Where to start

It begins of course with diagnosis. Whether a dementia diagnosis is expected or comes completely out of the blue, it’s likely to have a significant impact on the person with dementia and those around them. Each person will be different and there is no doubt that there are considerations to be made along the way.

If your loved one has received a formal diagnosis you may have a name for their type of dementia. This doesn’t mean that they will have ‘textbook’ symptoms, or that the dementia progresses in a common way. However, that formal diagnosis can be the key to accessing services and support.

Firstly, it’s important to recognise the need to plan. Start by looking at the sections on this website that tell you what dementia is. It will help you understand what you’re dealing with.

Next, take a look around this part of the website. It will give you an insight into issues such as your rights as a carer, your own health and well being during what will be a stressful time, what to do in an emergency, respite care and some of the financial issues.

If you haven’t already, you should make your GP aware that you are a carer. If your GP is different from the GP of the person you are caring for, it is worth making both doctors aware of your role.

You’ll find details of various organisations you can contact too, with links from this website. Remember. Take time to plan. And that there is help available to you.

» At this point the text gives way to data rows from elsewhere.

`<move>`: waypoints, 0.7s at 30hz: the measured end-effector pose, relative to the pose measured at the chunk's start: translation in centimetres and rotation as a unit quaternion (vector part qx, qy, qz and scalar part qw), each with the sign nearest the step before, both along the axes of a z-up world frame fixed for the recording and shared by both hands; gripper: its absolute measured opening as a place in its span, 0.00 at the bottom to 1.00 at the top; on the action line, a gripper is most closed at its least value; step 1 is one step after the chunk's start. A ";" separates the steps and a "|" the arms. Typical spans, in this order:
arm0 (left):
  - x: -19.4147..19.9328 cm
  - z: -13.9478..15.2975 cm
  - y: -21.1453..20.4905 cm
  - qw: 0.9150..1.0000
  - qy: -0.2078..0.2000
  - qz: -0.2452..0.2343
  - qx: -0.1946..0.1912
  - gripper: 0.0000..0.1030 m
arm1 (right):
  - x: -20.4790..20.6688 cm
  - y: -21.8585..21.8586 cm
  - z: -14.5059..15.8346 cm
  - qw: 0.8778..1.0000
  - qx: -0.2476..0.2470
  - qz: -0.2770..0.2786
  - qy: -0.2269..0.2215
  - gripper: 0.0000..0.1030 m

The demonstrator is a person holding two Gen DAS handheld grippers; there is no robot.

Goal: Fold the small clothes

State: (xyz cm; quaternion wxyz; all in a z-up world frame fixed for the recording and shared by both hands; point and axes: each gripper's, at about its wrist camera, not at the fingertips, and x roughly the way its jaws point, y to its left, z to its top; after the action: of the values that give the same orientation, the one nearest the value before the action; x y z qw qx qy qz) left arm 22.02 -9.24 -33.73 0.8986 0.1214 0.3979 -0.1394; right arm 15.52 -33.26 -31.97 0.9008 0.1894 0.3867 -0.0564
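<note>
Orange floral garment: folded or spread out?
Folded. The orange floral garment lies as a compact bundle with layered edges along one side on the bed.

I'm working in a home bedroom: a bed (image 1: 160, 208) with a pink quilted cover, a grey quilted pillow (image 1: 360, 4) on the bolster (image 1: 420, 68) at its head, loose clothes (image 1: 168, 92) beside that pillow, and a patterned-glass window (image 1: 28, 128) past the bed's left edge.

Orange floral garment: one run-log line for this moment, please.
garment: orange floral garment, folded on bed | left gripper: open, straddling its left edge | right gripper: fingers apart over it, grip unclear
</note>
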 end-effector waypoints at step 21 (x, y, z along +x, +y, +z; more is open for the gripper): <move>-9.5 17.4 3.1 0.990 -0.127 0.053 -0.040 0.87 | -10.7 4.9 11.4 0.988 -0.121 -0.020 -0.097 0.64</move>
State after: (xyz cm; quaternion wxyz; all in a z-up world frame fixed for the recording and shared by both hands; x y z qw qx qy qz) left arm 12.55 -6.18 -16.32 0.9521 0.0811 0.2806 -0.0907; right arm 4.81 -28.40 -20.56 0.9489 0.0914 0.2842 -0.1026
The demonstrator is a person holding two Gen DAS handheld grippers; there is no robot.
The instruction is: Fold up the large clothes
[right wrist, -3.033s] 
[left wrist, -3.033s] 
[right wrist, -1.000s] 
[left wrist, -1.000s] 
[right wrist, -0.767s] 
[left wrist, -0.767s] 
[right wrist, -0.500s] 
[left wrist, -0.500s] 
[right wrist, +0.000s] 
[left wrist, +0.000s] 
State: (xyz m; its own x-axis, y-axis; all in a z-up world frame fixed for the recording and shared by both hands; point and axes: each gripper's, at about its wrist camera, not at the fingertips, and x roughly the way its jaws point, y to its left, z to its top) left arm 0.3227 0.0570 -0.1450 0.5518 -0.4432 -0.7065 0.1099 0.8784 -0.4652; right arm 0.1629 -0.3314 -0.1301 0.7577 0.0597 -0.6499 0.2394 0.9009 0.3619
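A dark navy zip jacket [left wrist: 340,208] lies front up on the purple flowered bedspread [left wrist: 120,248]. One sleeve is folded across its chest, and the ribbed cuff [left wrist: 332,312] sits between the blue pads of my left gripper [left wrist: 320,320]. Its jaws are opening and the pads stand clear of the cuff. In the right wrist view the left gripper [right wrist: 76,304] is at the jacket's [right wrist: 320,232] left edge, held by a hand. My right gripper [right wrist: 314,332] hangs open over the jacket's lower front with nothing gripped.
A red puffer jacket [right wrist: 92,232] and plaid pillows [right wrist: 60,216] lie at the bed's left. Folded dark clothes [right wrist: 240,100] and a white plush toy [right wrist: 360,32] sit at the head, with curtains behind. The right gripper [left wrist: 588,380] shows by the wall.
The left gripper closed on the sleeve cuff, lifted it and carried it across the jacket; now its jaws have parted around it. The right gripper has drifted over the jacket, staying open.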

Some things to consider from the start

Dementia rarely exists in isolation, and many people who are living with dementia also live with other conditions, which can include

  • Hypertension (high blood pressure)
  • Digestive problems (including irritable bowel syndrome, constipation, diarrhoea and coeliac disease)
  • Heart problems (including chronic obstructive pulmonary disease)
  • Bone, joint and muscle problems (including osteoporosis and arthritis)
  • Breathing problems (such as asthma)
  • Skin problems (including eczema)
  • Learning disabilities
  • Many different cancers.

It’s important to be mindful of sensory loss in a person who is living with dementia. The person you are caring for may need glasses or hearing aids, which they will need to be assessed for, and they could develop different conditions related to their ears or eyes – for example, macular degeneration is a possibility as eyes age.

Be mindful that it isn’t uncommon for people with dementia to find it difficult to adapt to wearing glasses or hearing aids, or indeed refuse to wear them when, prior to their dementia they would have always worn them. As their carer you may feel this becoming a battleground issue, but if the person you are caring for is refusing to wear something, forcing the issue is only likely to inflame matters further.

It is known that pain is often poorly understood and treated in people with dementia, and as a person’s dementia advances they may find it more difficult to express where they have pain and request treatment, which can be particularly difficult and upsetting for you as their carer.

It’s vital too that you monitor the dental health of the person you are caring for. Over time it may become more difficult to maintain a good oral hygiene routine, and the expert input of a dentist who is trained in treating people with dementia is important to help prevent other health problems developing as a result of tooth decay. If the person you are caring for needs to wear dentures, you should be prepared for this becoming an issue too.

People with dementia are also at increased risk of dehydration and malnutrition. They may forget to eat and drink, or their tastes may change. As their carer you may feel very frustrated if the foods and drinks that you’re preparing aren’t being consumed like they were before. Try to experiment with different flavours (sometimes stronger flavours help) and textures of food, introduce more finger food, and in the case of dehydration, try to make sure that the person you are caring for has access to a variety of drinks as well as foods that are high in water, such as some fruits. Their GP can also prescribe food supplements if malnutrition is a concern.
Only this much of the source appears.